Demeurent donc une introduction remplie
de tension, de déréliction, et la performance à la fois brûlante et
refroidissante d’un Michel Duchaussoy méconnaissable, au bord de l’admirable,
en père hurleur, en consolateur de servante bienveillante, en ange
exterminateur qui regarde à domicile, à l’instar d’un second Mark, celui du Voyeur
de Michael Powell (1960), des images animées, silencieuses, maladives, de
moments momifiés, d’une épouse peut-être décédée, ou séparée, de son fils
désormais défunt, à jamais enfui. Si Claude Chabrol s’intéressait au temps
subjectif, nostalgique, obsessionnel, pulsionnel, dans le sillage de Sergio
Leone, la suite de la séance perso pourrait ressembler à un rêve revanchard, à un
cauchemar éveillé, à base de promesse, d’instrumentalisation, de parricide par
procuration, disons Il était une fois en Bretagne au lieu de Il était une fois en Amérique
(1984).

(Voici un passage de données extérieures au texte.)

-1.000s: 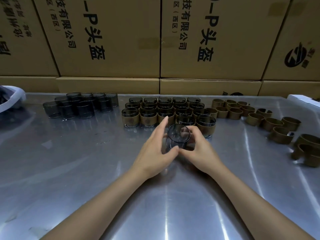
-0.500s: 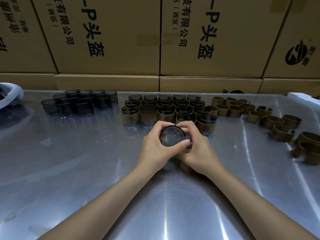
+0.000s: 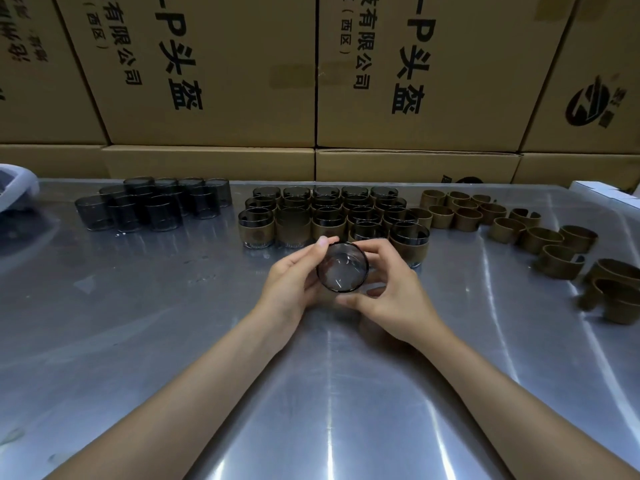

Le réalisateur suivra sous peu cette voie-là, revoyez Alice
ou la Dernière Fugue (1977), film fantastique et/au féminin. Pour
l’instant, il plante sa lutte des classes lasse, son portrait d’un Machiavel de
province, accessoirement camelot du meurtre à succès, sous pseudonyme, déguisé,
après un séjour hospitalier, en « auteur jeunesse » déprimé, en
modèle idéal, fatal, il s’embourbe dans son palindrome fantôme, en écho à la
bagnole blanche enlisée dans la boue, symbolisme scolaire cristallisant avec
ironie l’échec de l’entreprise désincarnée, démonstrative, à la rédemption
d’occasion, au maritime châtiment charmant. Néanmoins, on lui pardonne aisément,
en mécréant, en cinéphile, on repense à plusieurs réussites des seventies, célébrées sur ce blog, à feue Stéphane Audran, forcément,
et l’on s’en va à notre tour, maintenant,
sur terre, pas sur mer, au milieu du clair bleu temps.